The [[Cumulative Density Function|CDF]] can be expressed as the expectation of an indicator variable.
$ F(t)= \mathbf P(X \le t)=\mathbb E\big[\mathbf 1\{X \le t\}\big] $ ^ddb620
The empirical CDF ("sample CDF") replaces the expectation with a sample average, effectively counting the number of observations where $X_i \le t$ and dividing by the total number of observations $n$.
$ F_n(t)=\frac{1}{n} \sum_{i=1}^n \mathbf 1 \{X_i \le t\} $ ^5957fc
We can compute this empirical CDF at every location of $X_i$, which results in a step function (i.e. it increases with every new $X_i$).
![[empirical-cdf.png|center|500]]
## Convergence Properties
**Pointwise Convergence:**
For every fixed $t$, the empirical CDF [[Modes of Convergence#Convergence Almost Surely|converges almost surely]] to the true CDF. This is because of [[Law of Large Numbers|LLN]], which says that a sample average converges to the expectation as $n$ grows larger.
$
\begin{align}
\frac{1}{n} \sum_{i=1}^n \mathbf 1 \{X_i \le t\} &\xrightarrow[n \to \infty]{a.s.} \mathbb E\big[\mathbf 1\{X \le t\}\big] \\[12pt]

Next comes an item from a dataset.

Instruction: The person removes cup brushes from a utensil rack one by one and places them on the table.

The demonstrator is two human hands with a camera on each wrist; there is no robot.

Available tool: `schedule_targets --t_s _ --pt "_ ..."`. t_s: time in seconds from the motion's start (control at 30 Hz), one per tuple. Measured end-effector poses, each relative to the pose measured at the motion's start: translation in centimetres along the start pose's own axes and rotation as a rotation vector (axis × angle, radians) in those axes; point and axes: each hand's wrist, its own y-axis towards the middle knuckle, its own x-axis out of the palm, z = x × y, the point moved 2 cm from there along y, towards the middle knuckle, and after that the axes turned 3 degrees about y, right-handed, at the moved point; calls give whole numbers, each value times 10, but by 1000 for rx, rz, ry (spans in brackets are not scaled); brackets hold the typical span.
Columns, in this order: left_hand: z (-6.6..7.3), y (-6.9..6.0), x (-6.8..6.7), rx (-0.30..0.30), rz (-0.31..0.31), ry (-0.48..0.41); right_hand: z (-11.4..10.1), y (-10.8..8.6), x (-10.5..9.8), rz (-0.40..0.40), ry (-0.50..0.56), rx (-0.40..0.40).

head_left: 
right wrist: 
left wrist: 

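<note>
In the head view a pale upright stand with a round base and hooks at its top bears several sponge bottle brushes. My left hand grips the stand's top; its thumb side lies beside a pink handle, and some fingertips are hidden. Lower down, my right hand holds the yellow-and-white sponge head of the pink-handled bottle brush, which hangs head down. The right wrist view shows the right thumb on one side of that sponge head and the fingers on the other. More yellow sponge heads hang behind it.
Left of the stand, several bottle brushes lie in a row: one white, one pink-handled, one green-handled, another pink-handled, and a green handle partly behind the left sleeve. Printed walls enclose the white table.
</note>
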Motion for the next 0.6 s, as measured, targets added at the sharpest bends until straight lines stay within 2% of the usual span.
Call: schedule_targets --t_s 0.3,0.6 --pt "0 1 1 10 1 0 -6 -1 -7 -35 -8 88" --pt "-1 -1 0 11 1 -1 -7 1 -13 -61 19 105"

F_n(t) &\xrightarrow[n \to \infty]{a.s.}F(t)
\end{align}
$
**Uniform Convergence:**
This states that a function $F_n$ converges to the function $F$ as a whole and with a uniform rate. This behavior is *not implied* just because of the pointwise converge.
- *Example:* While at $n=100$, we can see that $F_n(t=1.6)$ has already converged, but $F_n(t=2.5)$ did not convergence, due to few observations in that region. Since there are infinite points in $t \in \mathbb R$, the point-wise convergence at all infinite points would need to be proven, to establish uniform convergence.
**Glivenko-Cantelli Theorem:**
The theorem states that if the empirical CDF comes from [[Independence and Identical Distribution|i.i.d.]] [[Random Variable|r.v's.]], then it converges uniformly to the true CDF. Technically speaking, the supremum of the absolute difference between the empirical and asymptotic CDF goes to $0$, even for the “worst” choice of $t$. ^d0ca51
$ \sup_{t \in \mathbb R} \Big \lvert F_n(t) -F(t) \Big \rvert \xrightarrow[n \to \infty]{a.s.}0 $
## Asymptotic Properties
**Normality:**
We showed above that $F_n(t)$ is the sample average of indicator (i.e. [[Bernoulli Distribution|Bernoulli]]) r.v’s. for a given $t$. Therefore $F_n(t)$ follows a [[Binomial Distribution]], scaled by $1\over n$.
$ F_n(t) = \frac{1}{n} \sum_{i=1}^n \mathbf 1 \{X_i \le t\} \sim \frac{1}{n}*\mathrm{Binom}(n,p) $
With large enough $n$, this sample average converges to a [[Gaussian Distribution]] by [[Central Limit Theorem|CLT]].
$ F_n(t) \xrightarrow[n \to \infty]{(d)} \mathcal N(\mu, \sigma^2) $
**Variance:**
$
\begin{align}
\mathrm{Var}\big(F(t)\big)
&=\mathrm{Var}\Big(\text{Binom}(n,p)*\frac{1}{n}\Big) \tag{1}\\[8pt]
&=\frac{1}{n^2}*\mathrm{Var}\big(\text{Binom}(n,p)\big) \tag{2}\\[12pt]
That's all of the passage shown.